▶ [What you will do]
Copy task. Retype the whole listing exactly, omitting any picture in it.

▶ [Data provided]
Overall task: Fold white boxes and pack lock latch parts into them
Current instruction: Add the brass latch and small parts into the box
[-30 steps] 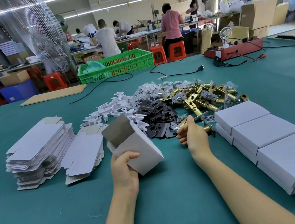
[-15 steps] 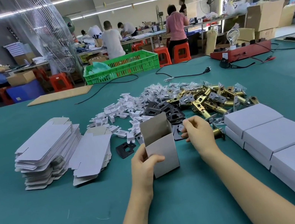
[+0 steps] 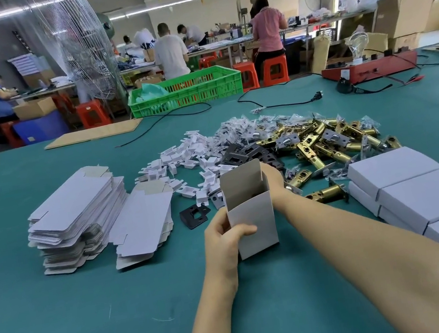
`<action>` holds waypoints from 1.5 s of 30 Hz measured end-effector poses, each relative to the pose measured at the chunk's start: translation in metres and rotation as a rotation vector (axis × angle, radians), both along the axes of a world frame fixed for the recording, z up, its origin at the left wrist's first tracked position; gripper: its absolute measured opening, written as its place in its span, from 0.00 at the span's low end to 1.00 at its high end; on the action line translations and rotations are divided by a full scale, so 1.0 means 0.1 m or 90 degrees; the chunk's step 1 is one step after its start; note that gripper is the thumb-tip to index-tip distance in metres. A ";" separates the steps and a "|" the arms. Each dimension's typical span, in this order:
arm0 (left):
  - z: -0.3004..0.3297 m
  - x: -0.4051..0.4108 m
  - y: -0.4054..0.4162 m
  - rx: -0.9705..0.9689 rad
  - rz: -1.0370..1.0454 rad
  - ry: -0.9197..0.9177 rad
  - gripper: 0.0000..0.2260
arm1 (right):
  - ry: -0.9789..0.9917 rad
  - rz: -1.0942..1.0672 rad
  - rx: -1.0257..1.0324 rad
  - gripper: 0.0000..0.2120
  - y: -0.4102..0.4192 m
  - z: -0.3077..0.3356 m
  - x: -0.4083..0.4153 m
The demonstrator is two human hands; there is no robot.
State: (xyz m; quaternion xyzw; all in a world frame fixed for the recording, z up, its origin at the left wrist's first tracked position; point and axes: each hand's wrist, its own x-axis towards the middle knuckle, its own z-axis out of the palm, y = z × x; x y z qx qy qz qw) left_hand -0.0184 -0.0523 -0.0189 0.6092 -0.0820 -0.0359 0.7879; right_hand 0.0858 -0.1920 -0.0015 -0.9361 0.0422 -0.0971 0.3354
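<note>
1. The right hand (image 3: 272, 179) sits mostly hidden behind the upright white cardboard box (image 3: 252, 220); only its back and wrist show, so its fingers and whatever they hold cannot be made out.
2. The closed white boxes (image 3: 431, 190) at the right run off the frame edge.
3. The left hand (image 3: 224, 238) grips the open-topped box, thumb curled across its front face, holding it upright over the teal-covered bench (image 3: 92, 318).
4. Behind the box lie brass lock latch parts (image 3: 322, 146), black metal strike plates (image 3: 242, 153) and small white plastic pieces (image 3: 183, 163); flat white box blanks (image 3: 80, 207) are stacked at the left.
</note>
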 end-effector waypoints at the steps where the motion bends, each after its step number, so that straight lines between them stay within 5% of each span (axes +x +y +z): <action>1: 0.00 0.00 0.00 0.000 -0.002 -0.001 0.17 | 0.017 -0.017 0.005 0.20 0.02 -0.01 0.03; 8: -0.01 0.01 0.01 -0.002 -0.009 -0.005 0.18 | 0.043 -0.064 0.024 0.20 0.08 -0.07 0.09; 21: 0.01 -0.02 -0.01 -0.011 -0.002 0.010 0.14 | -0.262 -0.005 0.433 0.05 -0.60 0.52 -0.99; 28: 0.02 -0.06 -0.05 0.007 -0.065 -0.027 0.16 | -0.300 0.143 0.291 0.05 -0.62 1.13 -1.37; 39: 0.02 -0.09 -0.05 0.001 -0.100 -0.045 0.19 | -0.220 0.327 -0.169 0.04 -0.22 1.22 -1.38; 45: 0.02 -0.09 -0.05 0.001 -0.099 -0.042 0.19 | -0.177 0.329 -0.205 0.05 -0.18 1.18 -1.33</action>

▶ [Finished exercise]
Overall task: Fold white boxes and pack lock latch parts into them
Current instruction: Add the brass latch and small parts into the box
[-30 steps] 
[-15 steps] 
[+0 steps] 
`<action>` holds waypoints from 1.5 s of 30 Hz measured end-effector poses, each relative to the pose measured at the chunk's start: translation in metres and rotation as a rotation vector (axis × angle, radians), both along the axes of a world frame fixed for the recording, z up, its origin at the left wrist's first tracked position; gripper: its absolute measured opening, written as its place in its span, from 0.00 at the span's low end to 1.00 at its high end; on the action line translations and rotations are divided by a full scale, so 1.0 means 0.1 m or 90 degrees; the chunk's step 1 is one step after its start; note that gripper is the thumb-tip to index-tip distance in metres. A ";" separates the steps and a "|" the arms. Each dimension's typical span, in this order:
arm0 (left):
  - z: -0.3004..0.3297 m
  - x: -0.4051..0.4108 m
  - y: -0.4054..0.4162 m
  - rx: -0.9705..0.9689 rad
  - rz: -1.0370..1.0454 rad
  - ry: -0.9197..0.9177 rad
  - gripper: 0.0000..0.2260
arm1 (right):
  - ry: -0.9789..0.9917 rad
  - rz: -1.0942..1.0672 rad
  - rx: -1.0257..1.0324 rad
  - gripper: 0.0000..0.2120
  - y: -0.4102..0.4192 m
  - z: -0.3077..0.3356 m
  - x: -0.4083..0.4153 m
The demonstrator is two human hands; there is no robot.
State: (xyz m; quaternion xyzw; all in a world frame fixed for the recording, z up, its origin at the left wrist's first tracked position; point and axes: each hand's wrist, its own x-axis towards the middle knuckle, its own z-axis out of the palm, y = z × x; x y z qx qy qz qw) left_hand -0.0184 -0.0523 -0.0189 0.6092 -0.0820 -0.0359 0.7879; right_hand 0.0858 -0.1920 -0.0015 -0.9361 0.0422 -0.0971 0.3354
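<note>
1. The right hand (image 3: 272, 179) sits mostly hidden behind the upright white cardboard box (image 3: 252, 220); only its back and wrist show, so its fingers and whatever they hold cannot be made out.
2. The closed white boxes (image 3: 431, 190) at the right run off the frame edge.
3. The left hand (image 3: 224, 238) grips the open-topped box, thumb curled across its front face, holding it upright over the teal-covered bench (image 3: 92, 318).
4. Behind the box lie brass lock latch parts (image 3: 322, 146), black metal strike plates (image 3: 242, 153) and small white plastic pieces (image 3: 183, 163); flat white box blanks (image 3: 80, 207) are stacked at the left.
</note>
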 end-effector waypoints at the steps where the motion bends, each after its step number, so that straight lines between them stay within 5% of each span (axes +x +y +z): <action>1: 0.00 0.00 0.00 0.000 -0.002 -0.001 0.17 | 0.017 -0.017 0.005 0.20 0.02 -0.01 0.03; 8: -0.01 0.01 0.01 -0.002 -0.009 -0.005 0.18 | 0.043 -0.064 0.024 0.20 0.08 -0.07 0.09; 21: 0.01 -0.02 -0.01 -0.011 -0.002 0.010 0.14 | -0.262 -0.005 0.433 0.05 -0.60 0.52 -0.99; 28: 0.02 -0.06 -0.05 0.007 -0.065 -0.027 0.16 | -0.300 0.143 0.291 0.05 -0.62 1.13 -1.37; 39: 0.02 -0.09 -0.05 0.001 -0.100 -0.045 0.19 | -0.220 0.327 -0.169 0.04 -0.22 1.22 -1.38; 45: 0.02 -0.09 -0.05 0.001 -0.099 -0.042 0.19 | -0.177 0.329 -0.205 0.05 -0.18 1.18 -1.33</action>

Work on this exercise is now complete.